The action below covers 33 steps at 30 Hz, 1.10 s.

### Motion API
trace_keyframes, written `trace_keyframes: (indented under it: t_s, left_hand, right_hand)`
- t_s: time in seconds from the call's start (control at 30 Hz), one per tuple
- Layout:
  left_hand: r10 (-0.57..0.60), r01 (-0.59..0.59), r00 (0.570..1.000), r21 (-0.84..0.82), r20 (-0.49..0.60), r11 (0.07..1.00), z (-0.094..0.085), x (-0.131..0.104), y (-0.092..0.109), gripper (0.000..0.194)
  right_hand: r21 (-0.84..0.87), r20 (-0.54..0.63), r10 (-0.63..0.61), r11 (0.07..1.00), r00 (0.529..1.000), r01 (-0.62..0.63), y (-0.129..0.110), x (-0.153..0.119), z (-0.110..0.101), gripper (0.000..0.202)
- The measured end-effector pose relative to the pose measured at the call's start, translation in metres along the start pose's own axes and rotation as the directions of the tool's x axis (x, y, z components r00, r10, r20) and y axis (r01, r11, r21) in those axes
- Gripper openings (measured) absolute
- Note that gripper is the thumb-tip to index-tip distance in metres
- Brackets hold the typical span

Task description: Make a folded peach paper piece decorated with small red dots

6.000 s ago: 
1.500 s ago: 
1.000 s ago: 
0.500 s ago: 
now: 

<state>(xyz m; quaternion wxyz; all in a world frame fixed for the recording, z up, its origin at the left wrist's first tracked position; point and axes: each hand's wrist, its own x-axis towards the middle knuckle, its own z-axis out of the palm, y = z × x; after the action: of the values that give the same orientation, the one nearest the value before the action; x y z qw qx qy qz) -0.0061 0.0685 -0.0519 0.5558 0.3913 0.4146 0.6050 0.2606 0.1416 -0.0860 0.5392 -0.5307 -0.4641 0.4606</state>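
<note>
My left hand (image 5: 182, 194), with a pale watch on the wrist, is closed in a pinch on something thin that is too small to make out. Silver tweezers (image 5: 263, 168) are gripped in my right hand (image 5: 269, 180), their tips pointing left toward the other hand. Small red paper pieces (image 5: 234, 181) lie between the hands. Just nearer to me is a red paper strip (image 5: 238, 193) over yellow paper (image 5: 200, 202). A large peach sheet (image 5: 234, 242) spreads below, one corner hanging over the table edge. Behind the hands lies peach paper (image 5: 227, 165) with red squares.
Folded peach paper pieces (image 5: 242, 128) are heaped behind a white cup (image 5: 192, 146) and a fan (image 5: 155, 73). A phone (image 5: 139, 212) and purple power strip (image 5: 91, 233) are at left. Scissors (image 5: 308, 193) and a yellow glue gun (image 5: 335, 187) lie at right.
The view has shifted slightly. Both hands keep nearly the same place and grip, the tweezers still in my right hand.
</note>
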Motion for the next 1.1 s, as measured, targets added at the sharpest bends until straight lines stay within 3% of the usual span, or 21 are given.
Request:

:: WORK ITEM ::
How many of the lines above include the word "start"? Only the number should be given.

:: WRITTEN SOLUTION ::
2